A portion of 20-30% fuming sulfuric acid (39 mL) was cooled in a round bottom flask with stir bar and cap in a freezer at −20° C. for 1 hour. To the acid was added compound 4 (10 g) with stirring. The flask was stirred in an ice bath to prevent the temperature from getting too high while compound 4 was dissolved. The reaction was stirred at rt overnight. The reaction was pipetted dropwise into Et2O (500 mL) which had been pre-cooled in a dry-ice/acetone bath. The gummy mixture in the ether was stirred for 1 hour. The ether layer was decanted and replaced with more ether. The gummy material was dissolved in water and neutralized with triethylamine. The solution was concentrated to dryness and the product was purified by silica chromatography (MeCN/water) to give compound 5 (10.5 g).

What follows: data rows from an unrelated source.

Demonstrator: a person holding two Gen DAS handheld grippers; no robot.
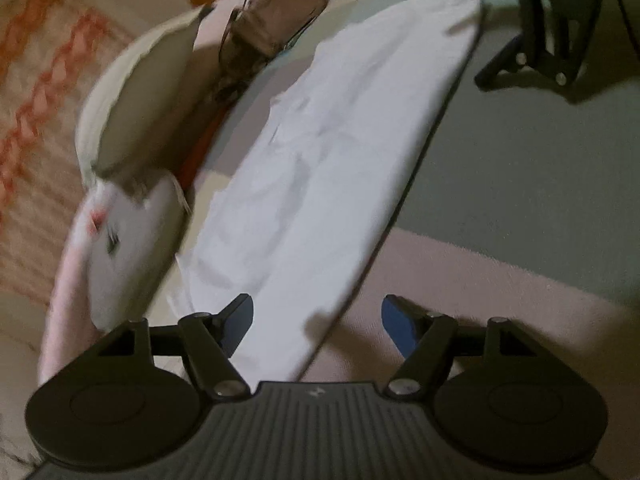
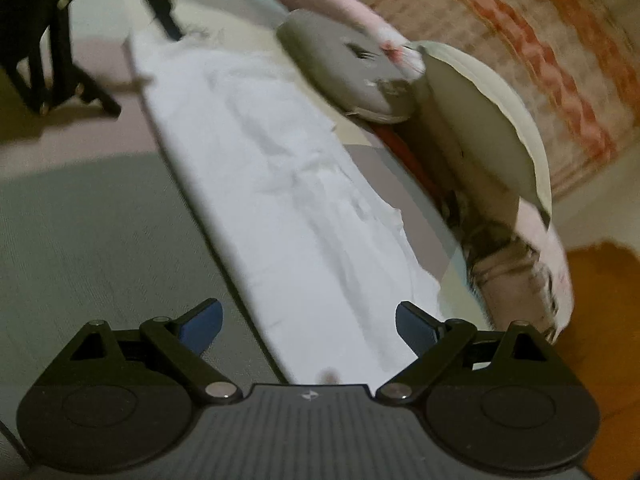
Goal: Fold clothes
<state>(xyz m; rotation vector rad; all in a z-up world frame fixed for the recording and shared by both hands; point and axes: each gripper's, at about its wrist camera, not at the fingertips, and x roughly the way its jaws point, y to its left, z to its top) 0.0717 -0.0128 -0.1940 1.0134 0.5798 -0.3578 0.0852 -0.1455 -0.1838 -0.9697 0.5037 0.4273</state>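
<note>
Looking along my left claw (image 1: 318, 332), I see its blue pads spread apart with nothing between them; the near end of the white garment (image 1: 340, 152) lies on the bed below the gap, not pinched. My right claw (image 2: 308, 332) stands the same way, jaws wide and empty, over the opposite end of the same cloth. The garment is already folded into a long narrow strip, stretched across the grey and pink bedspread (image 1: 520, 208), with a heap of other clothes (image 1: 140, 140) just beside one long edge. What worries me is the next pinch: the strip looks like several loose layers, and if I close on only the top one the fold would peel open when I lift. Its rumpled middle could also slump or twist if my two ends do not rise together, leaving a crooked crease. The heap sits close enough that a careless sweep might snag it or drag the strip under it. Both pictures are smeared, so I cannot judge how near my pads are to the fabric. Both claws tilt downward toward the bed, facing each other from the two ends of the strip, each visible in the other's far corner.
</note>
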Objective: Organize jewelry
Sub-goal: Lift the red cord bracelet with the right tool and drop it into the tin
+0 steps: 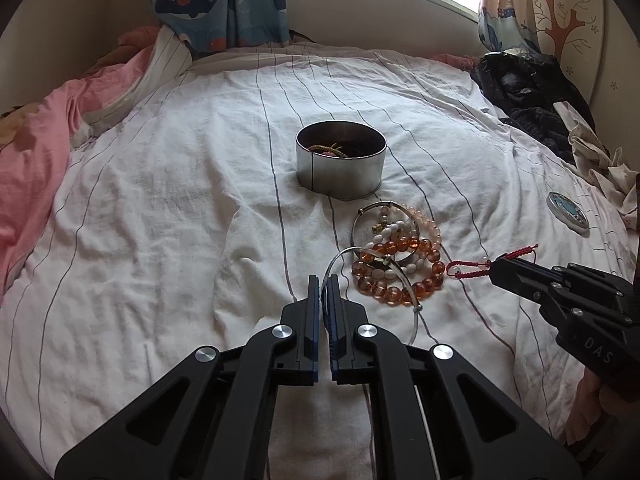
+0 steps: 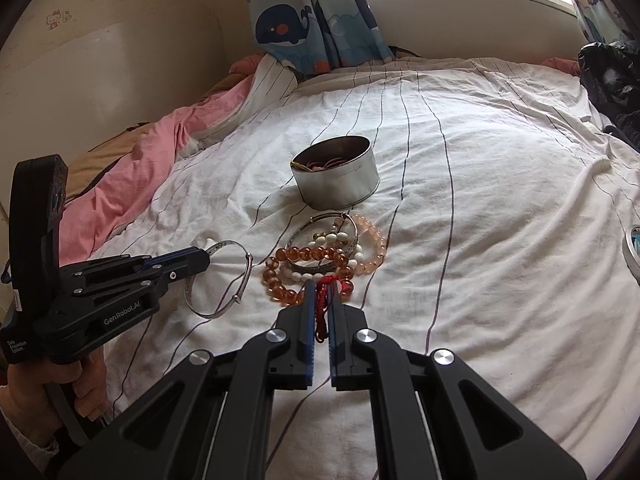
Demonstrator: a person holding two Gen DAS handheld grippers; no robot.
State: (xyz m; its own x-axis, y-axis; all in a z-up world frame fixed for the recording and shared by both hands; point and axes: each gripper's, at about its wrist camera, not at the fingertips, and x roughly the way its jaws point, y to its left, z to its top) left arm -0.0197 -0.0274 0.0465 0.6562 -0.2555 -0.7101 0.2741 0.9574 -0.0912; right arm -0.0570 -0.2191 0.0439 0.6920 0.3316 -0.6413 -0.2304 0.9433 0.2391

Compound 5 (724 mg) was dissolved in DMF (15 mL) and triethylamine (1.07 mL). TSTU (973 mg) was added. After 30 minutes, TLC of the reaction mixture (silica, 10/90, water/MeCN) showed complete conversion of compound 5 to a higher Rf spot. The PEG6-amine (1.0 g) was added and the reaction was allowed to stir overnight at rt. TLC (silica, 10/90, water/MeCN) showed complete conversion of the bis-SE intermediate to a lower Rf spot. The reaction was concentrated and the residue was purified by silica chromatography (water/MeCN) to give compound 6 (1.02 g).
Compound 6 (2.797 g) and 6-bromohexanoic acid (1.06 g) were dissolved in o-dichlorobenzene (6 mL) in a dried/capped flask under argon. The reaction was heated at 110° C. overnight under an argon atmosphere. The residue was cooled to rt and vigorously stirred with ether several times, decanting the ether after each cycle. The remaining solid residue was dried to a constant weight to give compound 7 (2.70 g).
To a mixture of 9,9-dimethylfluorene (3.28 g) in AcOH (25 mL) at 0° C. was added fuming nitric acid (1.5 mL) dropwise. The reaction was stirred for 2 hours at rt. TLC of the reaction (silica, 95/5, hexane/DCM) showed complete conversion of the starting material to a lower Rf spot. The reaction was added dropwise to water (300 mL) and the solid product was precipitated. The solid was filtered out and dried to a constant weight to give compound 8 (3.30 g)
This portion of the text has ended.